OpenStack Object Storage (swift)

stats output in reconstructor.py gives wrong device count

Bug #1488608 reported by Caleb Tennis on 2015-08-25

This bug affects 1 person

Affects		Status	Importance	Assigned to	Milestone
	OpenStack Object Storage (swift)	Fix Released	Low	Bill Huber

Bug Description

The stats output of the reconstructor for our cluster looks like this:

430/430 (100.00%) partitions of 26/13 (200.00%) devices ...

The 26/13 is incorrect obvious. There are 13 physical devices, but we have two separate EC storage policies on this machine, so I believe it is counting 26 because it's counting one for each policy.

Tags:

Revision history for this message

Caleb Tennis (ctennis) wrote on 2015-08-25:

It's the 'reconstruction_device_count' that's being incorrectly calculated in reconstructor.py.

Note that this value being off also impacts the compute_eta function, which reports negative time to completion.

tags:	added: security
tags:	removed: security

paul luse (paul-e-luse) on 2015-08-25

tags:

added: ec

Revision history for this message

clayg (clay-gerrard) wrote on 2015-08-25:

For some back story see attempt #1 to make this better [1] and it's related lp bug #1468298

1. https://review.openstack.org/#/c/195275/

Revision history for this message

Caleb Tennis (ctennis) wrote on 2015-08-27:

I want to point out that we are running the patch from https://review.openstack.org/#/c/195275/ in our testing, my notes above apply to the fact that it's not fixed in that patchset.

Bill Huber (wbhuber) on 2015-09-08

Changed in swift:
status:	New → Confirmed

Revision history for this message

Bill Huber (wbhuber) wrote on 2015-09-09:

To reproduce this bug on the latest (master) this morning:

1) Create two more EC policies in swift.conf
2) Build the object rings for both policies
3) Ensure both rings point to the same drives
4) Create a container for first policy
5) Create a container for second policy
6) Upload objects to both containers
7) Run object-reconstructor from any object servers
8) Output:
Sep 8 17:38:52 wbhuber-swift object-reconstructor: 908/908 (100.00%) partitions of 6/2 (300.00%) devices reconstructed in 11.28s (80.51/sec, -7s remaining

Bill Huber (wbhuber) on 2015-09-09

Changed in swift:
assignee:	nobody → Bill Huber (wbhuber)

Revision history for this message

Bill Huber (wbhuber) wrote on 2015-09-09:

I would like to have core members weigh in on this bug - how much of a value is there when someone fixes this bug for a case in which the cluster has two EC storage policies running? I don't know if someone out there in the field would like to have the cluster running jerasure policy with 10+4 scheme and then liberasurecode policy with a different scheme - it just seems unlikely to me at the point. I could be wrong, but, thus, core members' input is desired here.

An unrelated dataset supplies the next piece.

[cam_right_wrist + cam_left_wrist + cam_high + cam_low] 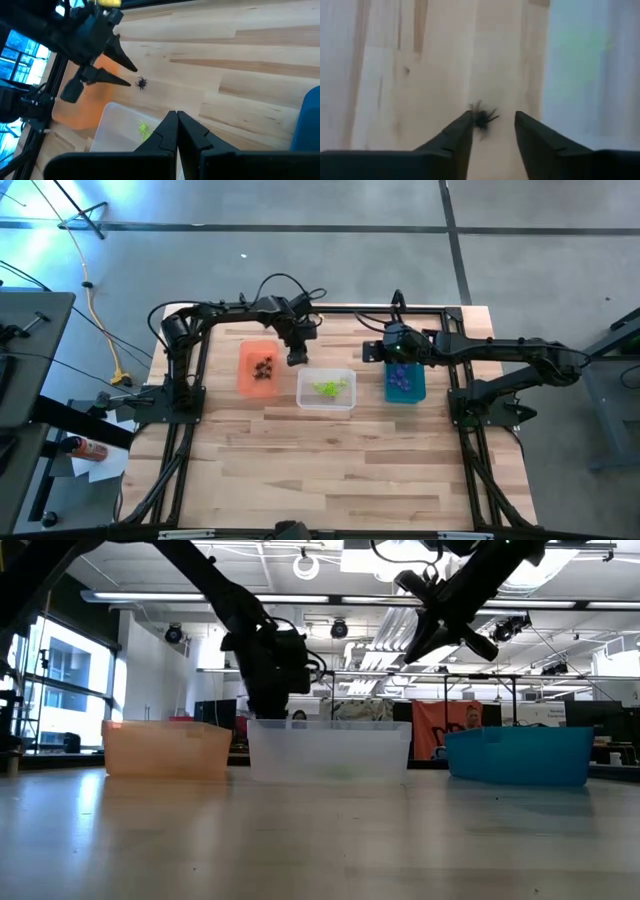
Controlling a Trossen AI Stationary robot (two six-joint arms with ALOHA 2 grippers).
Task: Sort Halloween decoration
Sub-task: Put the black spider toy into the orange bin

Basically, the reconstructor iterates each policy and checks the devices associated with the policy ring and assigns them to self.device_count instead of increments them.

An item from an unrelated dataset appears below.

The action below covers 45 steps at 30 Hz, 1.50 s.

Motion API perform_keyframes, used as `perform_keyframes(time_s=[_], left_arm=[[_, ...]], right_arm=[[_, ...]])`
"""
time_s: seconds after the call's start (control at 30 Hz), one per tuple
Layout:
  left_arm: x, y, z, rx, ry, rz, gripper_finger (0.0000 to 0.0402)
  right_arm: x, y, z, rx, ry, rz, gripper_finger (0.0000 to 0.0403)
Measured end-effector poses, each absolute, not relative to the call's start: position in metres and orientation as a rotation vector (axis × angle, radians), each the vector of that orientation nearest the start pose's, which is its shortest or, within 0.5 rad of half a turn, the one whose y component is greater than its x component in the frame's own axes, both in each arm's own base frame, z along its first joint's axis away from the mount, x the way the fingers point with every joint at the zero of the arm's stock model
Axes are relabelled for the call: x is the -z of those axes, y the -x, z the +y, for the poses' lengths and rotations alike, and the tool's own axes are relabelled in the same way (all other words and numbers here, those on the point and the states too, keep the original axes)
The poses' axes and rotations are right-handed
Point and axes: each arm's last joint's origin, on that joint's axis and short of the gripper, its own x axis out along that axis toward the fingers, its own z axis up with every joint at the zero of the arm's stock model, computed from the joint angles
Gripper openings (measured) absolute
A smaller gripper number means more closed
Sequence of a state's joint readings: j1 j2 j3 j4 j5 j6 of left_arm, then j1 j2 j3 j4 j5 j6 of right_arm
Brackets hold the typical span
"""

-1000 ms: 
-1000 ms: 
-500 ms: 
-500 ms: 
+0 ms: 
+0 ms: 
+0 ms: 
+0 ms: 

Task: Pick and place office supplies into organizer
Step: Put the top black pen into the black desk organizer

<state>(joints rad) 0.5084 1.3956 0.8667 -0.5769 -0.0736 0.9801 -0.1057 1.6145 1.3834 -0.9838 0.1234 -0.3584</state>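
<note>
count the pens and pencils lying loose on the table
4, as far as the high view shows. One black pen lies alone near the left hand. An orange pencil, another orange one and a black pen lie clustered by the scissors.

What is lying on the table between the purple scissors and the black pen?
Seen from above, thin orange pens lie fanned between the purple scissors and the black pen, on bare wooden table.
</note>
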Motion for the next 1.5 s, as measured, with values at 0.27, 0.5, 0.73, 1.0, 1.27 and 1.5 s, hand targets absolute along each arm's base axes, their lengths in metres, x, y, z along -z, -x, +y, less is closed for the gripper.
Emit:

The quickest way to remediate this bug would be the following in reconstructor.py, collect_parts method, but I haven't tested much yet:

Lines 800 thru 803:
if override_devices:
self.device_count += len(override_devices)
else:
self.device_count += len(local_devices)

Revision history for this message

John Dickinson (notmyname) wrote on 2015-09-09:

Multiple EC policies in the same cluster are about as likely (IMO) as multiple replicated policies. That is, I don't think it will be the majority of clusters, but it also won't be uncommon.

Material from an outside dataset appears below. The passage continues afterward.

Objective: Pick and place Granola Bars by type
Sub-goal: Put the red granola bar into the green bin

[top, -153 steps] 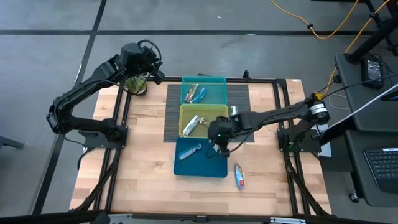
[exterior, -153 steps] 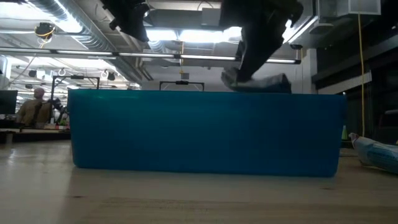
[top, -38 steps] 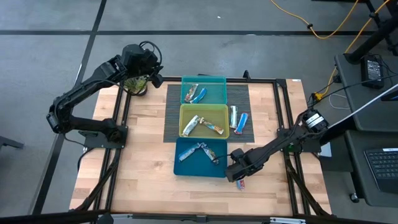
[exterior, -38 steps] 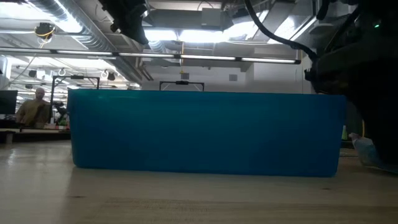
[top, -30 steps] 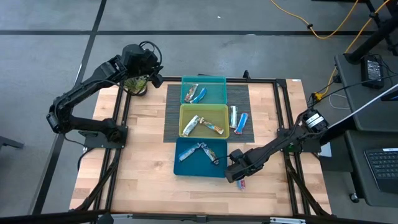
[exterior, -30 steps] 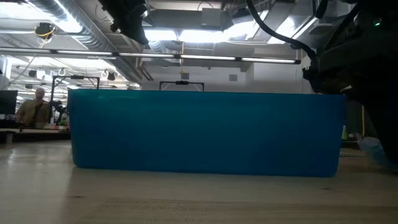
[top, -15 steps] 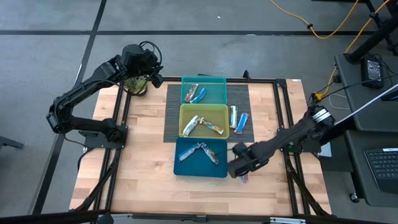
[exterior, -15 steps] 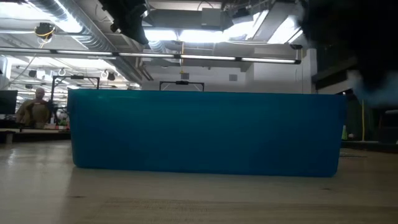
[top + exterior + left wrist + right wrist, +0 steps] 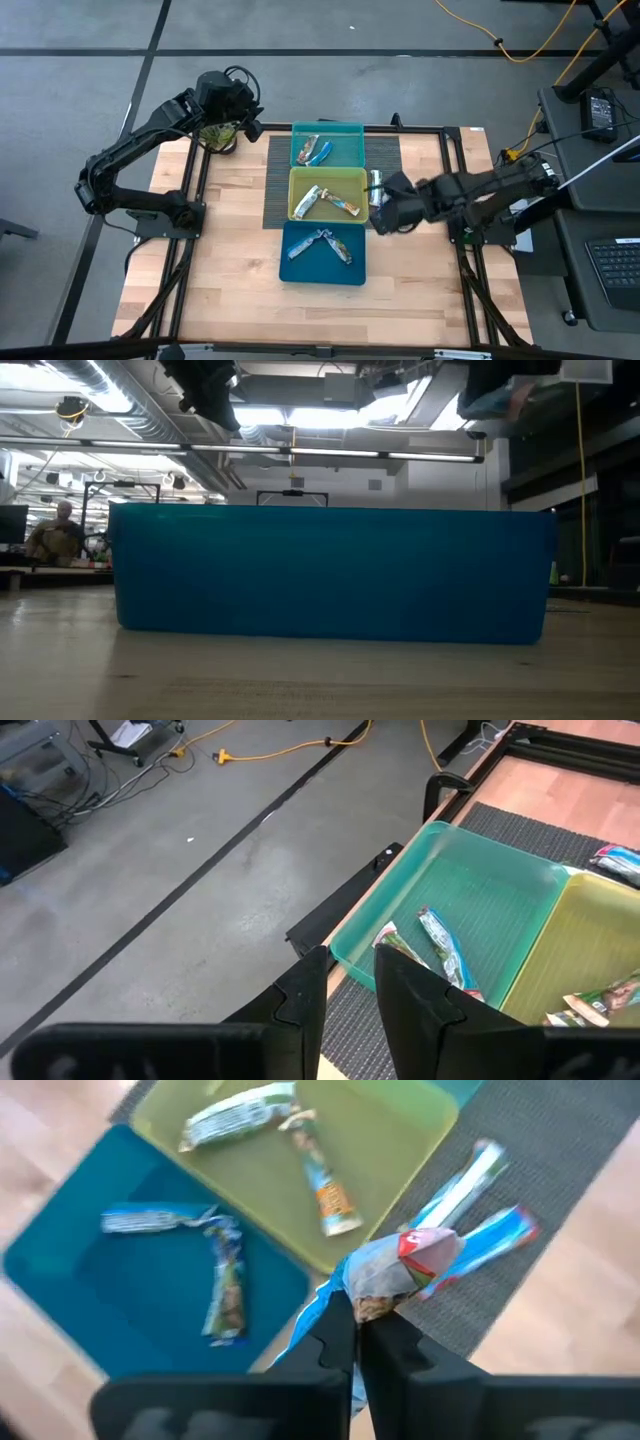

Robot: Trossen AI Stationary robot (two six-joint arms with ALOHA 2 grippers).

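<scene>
On the wooden desk [image 9: 240,275], the right end effector [image 9: 357,1323] pinches a crinkled blue-wrapped granola bar [image 9: 395,1270] by one end above the dark ribbed mat [image 9: 275,175]; that thin hold could slip and drop it.

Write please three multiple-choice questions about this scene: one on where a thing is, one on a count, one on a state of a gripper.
1. Where is the left gripper?
A. over the blue bin
B. past the table's far left corner
C. inside the yellow bin

2. How many bars lie in the blue bin?
A. none
B. two
C. five

3. What is the state of the right gripper?
A. open and empty
B. shut on a bar
C. out of view

Answers:
1 B, the high view shows it off the wood by the far left corner.
2 B, the two bars touch end to end in the right wrist view.
3 B, a blue bar is pinched between its fingers, above the mat.
</scene>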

John Dickinson (notmyname) on 2015-09-09

Changed in swift:
importance:	Undecided → Low

Revision history for this message

clayg (clay-gerrard) wrote on 2016-11-08:

I think most of this is already underway in https://review.openstack.org/#/c/283946/6

Revision history for this message

OpenStack Infra (hudson-openstack) wrote on 2016-12-23: Fix merged to swift (master)

Reviewed: https://review.openstack.org/283946
Committed: https://git.openstack.org/cgit/openstack/swift/commit/?id=b09360d447447845898c9517742613ffecbe01c4
Submitter: Jenkins
Branch: master

commit b09360d447447845898c9517742613ffecbe01c4
Author: Kota Tsuyuzaki <email address hidden>
Date: Sun Oct 30 22:24:18 2016 -0700

Fix stats calculation in object-reconstructor

    This patch fixes the object-reconstructor to calculate device_count
    as the total number of local devices in all policies. Previously
    Swift counts it for each policy but reconstruction_device_count
    which means the number of devices actually swift needs to reconstruct
    is counted as sum of ones for all polices.

    With this patch, Swift will gather all local devices for all policies
    at first, and then, collect parts for each devices as well as current.
    To do so, we can see the statuses for remaining job/disks percentage via
    stats_line output.

    To enable this change, this patch also touchs the object replicator
    to get a DiskFileManager via the DiskFileRouter class so that
    DiskFileManager instances are policy specific. Currently the same
    replication policy DiskFileManager class is always used, but this
    change future proofs the replicator for possible other DiskFileManager
    implementations.

    The change also gives the ObjectReplicator a _df_router variable,
    making it consistent with the ObjectReconstructor, and allowing a
    common way for ssync.Sender to access DiskFileManager instances via
    it's daemon's _df_router instance.

    Also, remove the use of FakeReplicator from the ssync test suite. It
    was not necessary and risked masking divergence between ssync and the
    replicator and reconstructor daemon implementations.

Co-Author: Alistair Coles <email address hidden>

Closes-Bug: #1488608
Change-Id: Ic7a4c932b59158d21a5fb4de9ed3ed57f249d068